Vendredi matin. Quelques minutes après mon arrivée dans la salle des professeurs, un collègue et ami m’invite à le rejoindre dans sa salle avec la discrétion d’un passeur de migrants.

« Ton blog sur le journal d’un prof là, c’est sorti en salle des profs… Je ne sais pas qui a trouvé ça sur Internet mais ils n’arrêtent pas de se monter le crâne. Depuis hier, ils ne parlent que de ça et croient tous se reconnaître. 

— Ah… merde… Tu sais qui est concerné ? en même temps je n’ai pas grand-chose à me reprocher puisqu’il n’y a rien concernant les lieux ou l’identification des noms…

— Moi je trouve ça bien, me dit-il, ça les énerve parce qu’ils se reconnaissent justement, malgré le fait qu’il n’y a pas de noms ! Je voulais te le dire parce qu’à mon avis, ils ne vont jamais t’en parler. Au moins, tu sais que ça parle derrière ton dos là-dessus. »

Je regagnai la salle des professeurs où je fus accueilli par des saluts cordiaux. Ce jour-là, personne ne mentionna ces écrits. 

MARS 2015

Mes collègues et amis sont étonnés d’apprendre que personne ne m’ait encore parlé du « Journal d’un prof de ZEP ». Je leur parlai alors de l’épisode du corbeau.

Un message imprimé en couleur sur une feuille A4 avait été déposé dans mon casier à mon attention :

«  Je n’ai pas besoin d’écouter la vie des autres, de la réutiliser derrière leur dos pour exister. Ta vie est très triste… »

Ces phrases étaient imprimées en grand format sur la page, sans signature ni trace quelconque me permettant d’en identifier l’auteur.

Dans le même temps, le Nouveau Cénacle reçut un étrange commentaire à mon attention. Tout aussi anonymes que la phrase reçue dans mon casier, la trentaine de lignes écrites dans un français de jeune agrégatif m’expliquait qu’en substance, c’était bien gentil de se moquer de ses collègues sur Internet, mais que je n’étais que professeur moi aussi, comme les autres, certainement plus bas que les autres puisque j’ avais extrait la substantifique moelle de mes collègues  pour mes textes. Évitant l’insulte avec brio, l’auteur n’en pensait pas moins. 
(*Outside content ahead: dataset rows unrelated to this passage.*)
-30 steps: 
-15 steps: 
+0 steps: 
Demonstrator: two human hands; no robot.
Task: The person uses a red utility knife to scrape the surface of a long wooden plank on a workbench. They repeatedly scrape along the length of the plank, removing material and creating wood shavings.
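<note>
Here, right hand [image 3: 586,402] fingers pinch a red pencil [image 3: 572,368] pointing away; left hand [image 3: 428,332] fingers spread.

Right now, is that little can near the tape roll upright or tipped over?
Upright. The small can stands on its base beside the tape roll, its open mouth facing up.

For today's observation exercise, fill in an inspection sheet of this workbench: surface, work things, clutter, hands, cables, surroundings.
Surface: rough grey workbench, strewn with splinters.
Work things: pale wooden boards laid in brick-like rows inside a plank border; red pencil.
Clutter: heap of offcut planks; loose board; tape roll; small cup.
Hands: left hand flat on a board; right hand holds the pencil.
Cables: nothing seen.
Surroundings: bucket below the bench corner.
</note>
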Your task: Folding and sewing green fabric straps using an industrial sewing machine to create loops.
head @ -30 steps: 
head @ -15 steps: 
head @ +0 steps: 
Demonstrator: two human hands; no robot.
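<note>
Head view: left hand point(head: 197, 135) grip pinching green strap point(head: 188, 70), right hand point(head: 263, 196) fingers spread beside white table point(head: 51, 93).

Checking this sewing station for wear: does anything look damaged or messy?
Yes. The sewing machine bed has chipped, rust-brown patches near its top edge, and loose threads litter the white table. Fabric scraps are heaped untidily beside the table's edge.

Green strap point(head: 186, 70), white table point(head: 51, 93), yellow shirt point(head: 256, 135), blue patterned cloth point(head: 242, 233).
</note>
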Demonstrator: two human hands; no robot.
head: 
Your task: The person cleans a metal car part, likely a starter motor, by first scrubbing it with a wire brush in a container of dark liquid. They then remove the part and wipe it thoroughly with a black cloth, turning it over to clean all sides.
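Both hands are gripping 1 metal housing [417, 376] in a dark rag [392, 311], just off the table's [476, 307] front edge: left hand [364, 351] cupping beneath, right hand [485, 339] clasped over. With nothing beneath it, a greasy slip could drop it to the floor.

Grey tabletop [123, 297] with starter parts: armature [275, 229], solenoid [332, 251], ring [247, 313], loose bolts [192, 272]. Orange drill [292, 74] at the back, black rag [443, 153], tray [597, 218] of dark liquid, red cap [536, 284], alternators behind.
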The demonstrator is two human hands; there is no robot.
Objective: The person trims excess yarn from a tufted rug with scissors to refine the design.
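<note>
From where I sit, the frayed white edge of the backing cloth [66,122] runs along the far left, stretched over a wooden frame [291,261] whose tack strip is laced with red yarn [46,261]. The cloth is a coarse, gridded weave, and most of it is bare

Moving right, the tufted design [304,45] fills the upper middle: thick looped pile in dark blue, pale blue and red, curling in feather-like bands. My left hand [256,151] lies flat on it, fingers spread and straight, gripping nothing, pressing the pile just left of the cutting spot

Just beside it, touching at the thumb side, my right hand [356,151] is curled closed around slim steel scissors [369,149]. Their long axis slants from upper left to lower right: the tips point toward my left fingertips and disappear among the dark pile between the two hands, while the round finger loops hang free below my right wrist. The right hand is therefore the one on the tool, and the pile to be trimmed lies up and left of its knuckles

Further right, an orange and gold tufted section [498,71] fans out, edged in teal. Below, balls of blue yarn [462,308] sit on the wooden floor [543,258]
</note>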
Près de deux ans plus tard, j’ignore toujours qui sont les auteurs de ces lettres anonymes qui m’inquiétèrent. J’ai ma petite idée. Cela ne nous empêche pas de travailler ensemble. 

AVRIL 2016

Devant la rumeur ambiante qui touche le « Journal d’un prof », je décide d’aller parler au chef d’établissement pour éviter que ces textes n’arrivent sur son écran par le truchement néfaste d’un collègue malveillant. 

« Ma mission est de m’assurer que les enseignants ne soient pas victimes de rumeur sur leur vie privée. C’est le cas avec ce que vous me racontez, donc soyez assuré de mon soutien. »

SEPTEMBRE 2016

Les collègues montrent un manque de motivation pour former des listes pour les élections professionnelles internes à l’établissement. Le principal nous rappelle plusieurs fois par jour que la date limite de dépôt des candidatures approche. Les conseils d’administration finissant à 23h un jeudi soir, cela n’a jamais fait rêver personne après tout. 

Un professeur me demande si j’accepte déposer ma candidature sur la liste qu’il prépare. J’accepte d’y figurer en annonçant que je ne pourrai pas participer à tous les conseils. La chose est actée.

Le jour de l’élection arrive. J’entends un enseignant dans la salle des professeurs fulminer contre mon souhait de représenter mes collègues dans cette liste.

« Eh puis, c’est complètement illégitime, qu’un professeur qui a écrit un blog tel que celui-là puisse envisager de nous représenter, je ne comprends même pas qu’il ose le faire… »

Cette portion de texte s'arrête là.